What Is Line 10100 (Or 101) On Your Tax Return?

What Is Line 10100 (Or 101) On Your Tax Return?

Written by Bryan Daly
Fact-checked by Caitlin Wood
Last Updated January 31, 2023

With tax season on the way, it’s best to get a jumpstart on filing your return, so you don’t miss out on any benefits or run into any tax debt issues.

Staying organized and up to date with your income taxes is just as important as monitoring your credit score and managing loan payments and credit card bills.

For instance, one of the most important sections of your tax return to fill in correctly is Line 10100 (formerly 101), which has to do with your employment income.

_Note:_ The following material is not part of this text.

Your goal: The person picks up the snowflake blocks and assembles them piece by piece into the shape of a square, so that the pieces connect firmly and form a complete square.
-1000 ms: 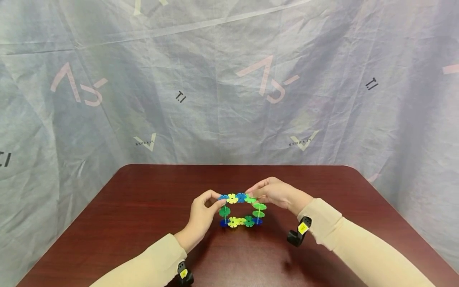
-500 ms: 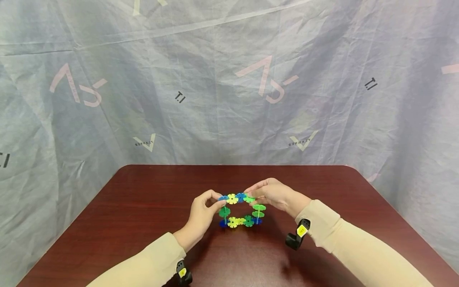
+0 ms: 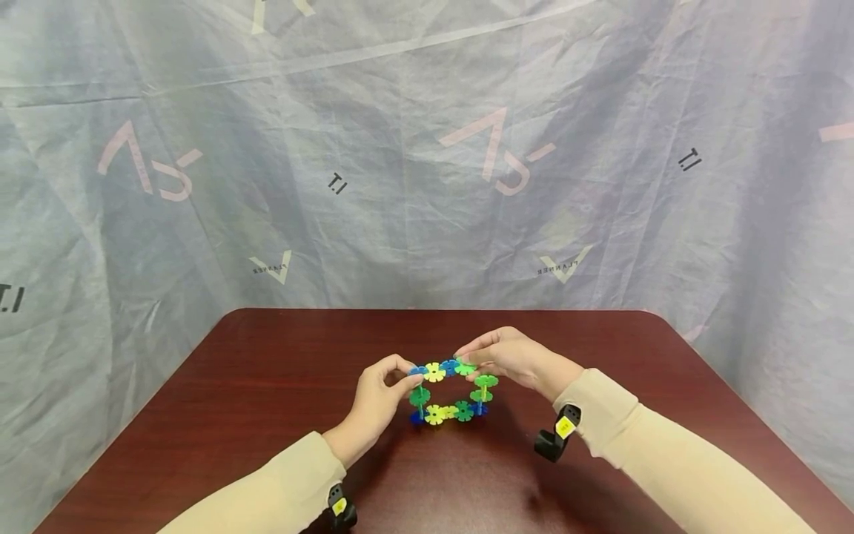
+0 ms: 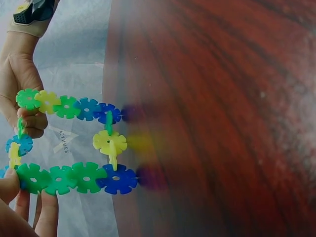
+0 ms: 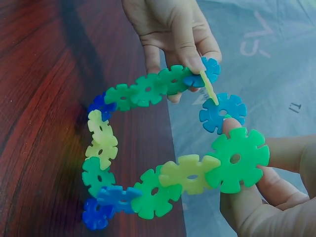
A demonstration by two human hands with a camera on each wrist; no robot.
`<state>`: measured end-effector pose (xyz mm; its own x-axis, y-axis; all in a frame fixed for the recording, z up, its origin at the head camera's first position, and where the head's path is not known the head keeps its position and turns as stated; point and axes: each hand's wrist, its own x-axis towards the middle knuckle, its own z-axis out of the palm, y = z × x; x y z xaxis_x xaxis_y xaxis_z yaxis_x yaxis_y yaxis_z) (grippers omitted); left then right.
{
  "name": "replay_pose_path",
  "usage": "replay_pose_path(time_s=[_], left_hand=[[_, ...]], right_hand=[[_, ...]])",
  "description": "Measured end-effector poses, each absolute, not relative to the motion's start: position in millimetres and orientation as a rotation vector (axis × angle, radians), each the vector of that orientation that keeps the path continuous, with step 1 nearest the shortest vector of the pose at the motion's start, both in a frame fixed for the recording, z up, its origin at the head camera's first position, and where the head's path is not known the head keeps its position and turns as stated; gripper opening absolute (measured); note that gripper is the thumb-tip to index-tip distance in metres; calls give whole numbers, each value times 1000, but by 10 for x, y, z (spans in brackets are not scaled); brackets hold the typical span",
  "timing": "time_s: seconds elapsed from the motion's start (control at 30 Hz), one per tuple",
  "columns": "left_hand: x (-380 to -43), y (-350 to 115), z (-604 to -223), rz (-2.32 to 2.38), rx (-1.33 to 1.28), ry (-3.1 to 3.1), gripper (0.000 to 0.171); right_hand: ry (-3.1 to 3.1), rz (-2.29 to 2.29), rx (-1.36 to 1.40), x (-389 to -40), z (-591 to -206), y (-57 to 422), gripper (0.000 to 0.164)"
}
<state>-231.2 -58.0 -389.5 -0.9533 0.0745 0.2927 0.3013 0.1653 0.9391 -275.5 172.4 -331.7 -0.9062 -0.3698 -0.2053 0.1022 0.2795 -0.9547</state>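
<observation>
Interlocking plastic snowflake discs in blue, green and yellow form a closed, roughly rectangular loop [image 3: 435, 372], standing on edge over the table. My left hand [image 3: 375, 397] pinches its upper left corner between thumb and fingers, at a blue disc [image 5: 211, 69]. At the upper right corner my right hand [image 3: 514, 361] grips a bright green disc [image 5: 247, 170]. A dark blue disc [image 4: 117, 183] at a bottom corner sits right at the tabletop, with its reflection beside it. In the right wrist view, a light blue disc [image 5: 222, 112] hangs between the two hands.
The dark red-brown wooden table [image 3: 280, 363] has rounded far corners. Behind it hangs a creased grey sheet [image 3: 400, 222] with printed letters. A black wrist camera [image 3: 552, 441] juts from the right cuff, and another wrist camera [image 3: 342, 512] from the left cuff.
The right side of the loop and my right hand have risen very slightly. My left hand keeps its hold on the left corner, nearly still.
</observation>
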Motion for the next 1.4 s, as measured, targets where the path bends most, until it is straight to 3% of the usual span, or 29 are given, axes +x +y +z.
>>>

Keep reading to find out what Line 10100 is and why it’s an essential part of your tax return.

What Are Tax Lines? 

Tax lines are a filing system that the government and the Canada Revenue Agency (CRA) use to simplify tax reporting forms. Each line on one of these forms represents a different aspect of your tax return. While tax lines used to be 3 or 4 numbers long, the CRA announced that all lines would increase to 5 numbers as of tax season 2019.

What Is Line 10100 On Your Tax Return?

Until 2019, Line 10100 was known as Line 101. As mentioned, it’s one of the only lines that pretty much every Canadian taxpayer has to complete on their return because it’s how people declare their employment income to the Canada Revenue Agency.  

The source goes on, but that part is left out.